Personal information
- Born: October 18, 1929 Gadsden, Alabama, U.S.
- Died: January 4, 2023 (aged 93)
- Spouse: William McKinley Lewis ​ ​(m. 1951; died 1987)​
- Children: 4, including Cleveland, Carl, and Carol

Sport
- Sport: Track and field
- Event: 80 meters hurdles

= Evelyn Lawler =

American hurdler and sprinter (1929–2023)

Evelyn Lawler (October 18, 1929 – January 4, 2023) was an American track and field athlete. She competed for the United States in the 80 meters hurdles at the 1951 Pan American Games, finishing 6th, and formerly held the American record in the 80 meters hurdles.

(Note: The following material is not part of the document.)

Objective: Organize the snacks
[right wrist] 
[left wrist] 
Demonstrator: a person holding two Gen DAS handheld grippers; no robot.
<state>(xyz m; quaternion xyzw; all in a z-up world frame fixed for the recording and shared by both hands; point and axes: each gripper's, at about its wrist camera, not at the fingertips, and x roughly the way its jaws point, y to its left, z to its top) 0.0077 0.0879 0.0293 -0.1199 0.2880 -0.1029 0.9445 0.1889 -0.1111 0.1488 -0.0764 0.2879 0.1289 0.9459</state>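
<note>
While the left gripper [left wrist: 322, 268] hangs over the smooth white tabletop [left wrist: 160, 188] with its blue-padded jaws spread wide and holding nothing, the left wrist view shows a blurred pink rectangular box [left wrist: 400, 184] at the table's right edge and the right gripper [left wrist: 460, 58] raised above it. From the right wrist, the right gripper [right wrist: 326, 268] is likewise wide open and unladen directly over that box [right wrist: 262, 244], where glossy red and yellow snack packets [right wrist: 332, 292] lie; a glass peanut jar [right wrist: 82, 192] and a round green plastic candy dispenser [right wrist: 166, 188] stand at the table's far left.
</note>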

Lawler graduated from Tuskegee University. She started in the sport as a sophomore in high school when her school picked 6 or 7 girls for a start-up track team. Lawler was not selected but watched them practice. She later asked if she could join the team, and beat all the other girls. When her school competed at a meet at Tuskegee, the coach Major Cleveland L. Abbott invited her to come to the university.

Lawler started hurdling when the previous hurdlers including 1948 Olympian Theresa Manuel had graduated and the coach suggested she take up the discipline. Her trip to the Pan Am games in Buenos Aires, Argentina was her first out of the country, the first time on a plane and first national team. By 1952, she had become one of the best three hurdlers in the world, but injuries prevented her from qualifying for the Olympics. She continued to participate in Masters athletics but eventually retired from the sport due to injuries.

Lawler was the mother of multiple Olympic gold medalist Carl Lewis, World Championship bronze medalist and sports announcer Carol Lewis, and professional soccer player Cleveland Lewis.

Lawler died on January 4, 2023, at the age of 93.